One of the arrested traffickers, Gary Tan, has alleged ties to a Filipino-American named Jorge Torres and two Mexican nationals connected to the cartel. Tobias claims that the group runs a “big-time drug syndicate” in Manila.
The PNP’s director general, Alan Purisima, said that the Sinaloa cartel was likely working in tandem with Chinese organized crime groups already active in the country.
“We can see they are just starting,” Purisima added. “We need to immediately act on this to stop them.”
Charges against the three arrested traffickers, along with Torres and his Mexican associates, have been filed.
In Thailand, student protesters were met with tear gas and rubber bullets as they attempted to block political parties from registering for the country’s February 2nd elections.

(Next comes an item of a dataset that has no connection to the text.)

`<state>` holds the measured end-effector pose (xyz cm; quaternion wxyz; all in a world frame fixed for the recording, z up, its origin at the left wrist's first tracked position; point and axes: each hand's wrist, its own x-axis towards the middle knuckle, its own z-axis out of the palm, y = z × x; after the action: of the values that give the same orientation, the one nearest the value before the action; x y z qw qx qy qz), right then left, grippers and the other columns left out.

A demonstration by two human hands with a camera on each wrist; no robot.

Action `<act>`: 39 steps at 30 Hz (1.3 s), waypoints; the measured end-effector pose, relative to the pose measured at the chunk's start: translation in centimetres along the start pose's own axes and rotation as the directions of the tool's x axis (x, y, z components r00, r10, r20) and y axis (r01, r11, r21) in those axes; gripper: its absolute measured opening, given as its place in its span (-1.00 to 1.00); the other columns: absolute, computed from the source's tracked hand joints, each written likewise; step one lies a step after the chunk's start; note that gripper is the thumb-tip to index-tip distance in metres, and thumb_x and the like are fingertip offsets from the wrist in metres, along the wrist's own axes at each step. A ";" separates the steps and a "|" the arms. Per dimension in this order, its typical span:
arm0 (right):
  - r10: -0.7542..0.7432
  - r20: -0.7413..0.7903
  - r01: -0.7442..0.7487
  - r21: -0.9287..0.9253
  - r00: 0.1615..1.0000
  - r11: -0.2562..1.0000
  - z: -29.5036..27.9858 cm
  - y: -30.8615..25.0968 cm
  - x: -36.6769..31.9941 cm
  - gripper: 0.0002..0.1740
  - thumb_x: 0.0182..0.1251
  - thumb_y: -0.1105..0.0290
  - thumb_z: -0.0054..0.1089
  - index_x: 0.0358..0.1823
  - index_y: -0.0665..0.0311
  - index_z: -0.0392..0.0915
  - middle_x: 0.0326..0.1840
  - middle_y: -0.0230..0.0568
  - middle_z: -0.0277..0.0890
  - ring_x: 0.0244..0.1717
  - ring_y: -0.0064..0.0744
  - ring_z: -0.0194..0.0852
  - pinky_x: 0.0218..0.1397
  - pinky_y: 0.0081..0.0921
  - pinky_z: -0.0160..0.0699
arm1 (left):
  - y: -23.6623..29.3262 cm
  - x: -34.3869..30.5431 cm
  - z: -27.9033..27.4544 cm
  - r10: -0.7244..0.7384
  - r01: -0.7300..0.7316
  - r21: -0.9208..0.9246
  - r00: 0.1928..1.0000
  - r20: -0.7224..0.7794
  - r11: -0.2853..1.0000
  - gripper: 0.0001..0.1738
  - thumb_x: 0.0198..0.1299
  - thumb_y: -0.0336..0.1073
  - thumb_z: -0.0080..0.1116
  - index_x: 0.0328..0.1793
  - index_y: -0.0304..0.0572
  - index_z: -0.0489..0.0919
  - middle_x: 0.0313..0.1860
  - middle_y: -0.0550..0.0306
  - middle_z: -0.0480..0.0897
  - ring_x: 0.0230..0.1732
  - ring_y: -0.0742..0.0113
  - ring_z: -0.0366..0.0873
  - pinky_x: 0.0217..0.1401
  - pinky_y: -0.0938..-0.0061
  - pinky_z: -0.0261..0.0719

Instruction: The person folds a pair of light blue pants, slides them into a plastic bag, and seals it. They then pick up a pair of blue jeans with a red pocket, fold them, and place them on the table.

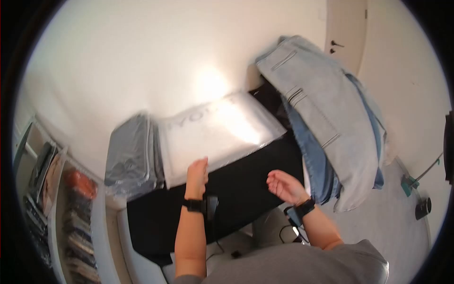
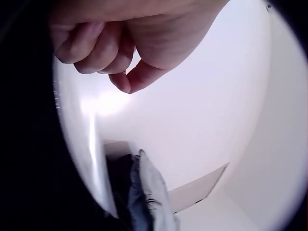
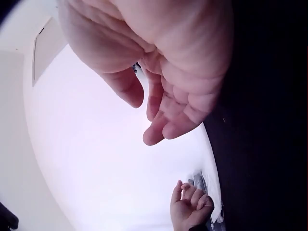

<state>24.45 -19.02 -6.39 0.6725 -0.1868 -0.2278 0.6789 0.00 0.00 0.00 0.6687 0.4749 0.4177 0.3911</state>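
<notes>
Grey cloth of the person's shirt (image 1: 293, 266) fills the bottom edge of the head view, and 2 bare forearms (image 1: 190, 236) reach forward over a black table (image 1: 236, 187). Each wrist wears a dark band (image 1: 193, 205). On the table, near the pale wall (image 1: 142, 61), lies a large clear plastic bag (image 1: 203, 144) with white contents; dark lettering runs along its far part (glare washes it out too much to read). The left hand (image 1: 196, 175) is at the near edge of the bag, its fingers curled inward side by side, the thumb close against them; I cannot tell whether it touches the plastic. The right hand (image 1: 286, 186) is raised over the black table, apart from the bag, with its fingers loosely bent and its thumb standing off from them. Just left of the bag sits a stack (image 1: 130, 154) of dark grey wrapped items. To the right hang pale denim (image 1: 324, 104) and darker blue denim (image 1: 309, 154). Farther left, a white shelf (image 1: 100, 217) holds piles of wrapped pieces, 1 topped by an orange bundle (image 1: 81, 183). Beyond the denim is a door (image 1: 347, 26) with a black handle (image 1: 337, 44).
</notes>
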 end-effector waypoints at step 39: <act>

The Network of Students and People for Reform of Thailand (STR) began their march toward the Thai-Japanese Sports Stadium early Thursday morning.
The Bangkok Post reported that many students were injured, as they “did not prepare equipment to protect themselves.”
Wind blew the gas toward a nearby school where more than 1,000 students had to be evacuated.
Prime Minister Yingluck Shinawatra dissolved parliament and called for new elections after weeks of protests led by anti-government “Yellow Shirts.” The demonstrators said that more political reforms are necessary before polling can take place.
A different kind of protest is taking place in the Cambodian capital of Phnom Penh. Garment workers have teamed up with the political opposition, demanding that Prime Minister Hun Sen raise wages.
Cambodia’s Garment Manufacturers Association called on members to cease operations for the following week, stating that factories could be damaged if workers didn’t join the strike.
With about 500 garment factories employing more than half a million Cambodians, a strike could be damaging to the economy. Clothing is Cambodia’s number one export, but some factory employees are paid just $80 a month.
The garment industry protestors have voiced their support for Sam Rainsy, the opposition leader who has accused Hun Sen of election rigging. The Cambodian protesters, unlike their Thai counterparts, are demanding an election.